Problem to work on:
Reproduce, exactly and in full, only the lines below from the one containing "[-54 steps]" through the one containing "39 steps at".

Collected material:
[Start of Attachment]
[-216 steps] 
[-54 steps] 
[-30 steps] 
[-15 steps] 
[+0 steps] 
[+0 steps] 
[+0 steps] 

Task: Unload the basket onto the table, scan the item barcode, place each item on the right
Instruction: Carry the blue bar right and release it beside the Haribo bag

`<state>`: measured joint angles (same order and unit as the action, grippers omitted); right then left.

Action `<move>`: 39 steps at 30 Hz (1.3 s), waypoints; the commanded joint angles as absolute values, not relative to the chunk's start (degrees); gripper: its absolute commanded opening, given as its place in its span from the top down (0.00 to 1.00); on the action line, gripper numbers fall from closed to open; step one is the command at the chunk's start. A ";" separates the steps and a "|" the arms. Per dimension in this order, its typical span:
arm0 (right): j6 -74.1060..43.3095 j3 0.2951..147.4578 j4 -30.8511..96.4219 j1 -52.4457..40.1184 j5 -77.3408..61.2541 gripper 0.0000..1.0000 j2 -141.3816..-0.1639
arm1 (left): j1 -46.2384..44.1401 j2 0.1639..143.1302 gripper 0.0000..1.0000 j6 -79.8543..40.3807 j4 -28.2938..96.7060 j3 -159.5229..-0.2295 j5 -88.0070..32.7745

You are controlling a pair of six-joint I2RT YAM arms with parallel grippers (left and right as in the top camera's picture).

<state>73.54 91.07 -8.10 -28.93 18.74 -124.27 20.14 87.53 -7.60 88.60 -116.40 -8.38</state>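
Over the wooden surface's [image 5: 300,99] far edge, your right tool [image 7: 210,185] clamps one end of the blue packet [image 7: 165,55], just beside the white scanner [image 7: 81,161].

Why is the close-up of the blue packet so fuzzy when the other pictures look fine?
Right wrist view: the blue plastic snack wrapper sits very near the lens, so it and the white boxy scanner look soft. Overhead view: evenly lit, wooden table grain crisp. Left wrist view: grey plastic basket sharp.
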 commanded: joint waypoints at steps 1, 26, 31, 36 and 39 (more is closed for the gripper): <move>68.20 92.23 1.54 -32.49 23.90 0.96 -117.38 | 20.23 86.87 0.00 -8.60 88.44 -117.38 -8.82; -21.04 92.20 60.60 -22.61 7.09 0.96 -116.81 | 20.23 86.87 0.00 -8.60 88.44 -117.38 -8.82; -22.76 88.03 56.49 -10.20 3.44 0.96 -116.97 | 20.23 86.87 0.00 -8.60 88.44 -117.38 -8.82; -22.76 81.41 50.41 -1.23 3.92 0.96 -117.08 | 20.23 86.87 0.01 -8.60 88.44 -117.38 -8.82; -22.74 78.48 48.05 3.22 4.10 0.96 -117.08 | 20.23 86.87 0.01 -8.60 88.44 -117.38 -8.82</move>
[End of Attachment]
Exercise response:
[-54 steps] 
[-30 steps] 
[-15 steps] 
[+0 steps] 
[+0 steps] 
[+0 steps] 

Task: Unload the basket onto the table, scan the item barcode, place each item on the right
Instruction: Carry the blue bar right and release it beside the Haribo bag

`<state>`: measured joint angles (same order and unit as the action, grippers omitted); right then left.

Action `<move>`: 39 steps at 30 Hz (1.3 s), waypoints; the commanded joint angles as absolute values, not relative to the chunk's start (degrees); gripper: its absolute commanded opening, given as its place in its span from the top down (0.00 to 1.00); on the action line, gripper numbers fall from closed to open; step one is the command at the chunk's start. A ";" separates the steps and a "|" the arms. Per dimension in this order, its typical span:

The required answer is now complete.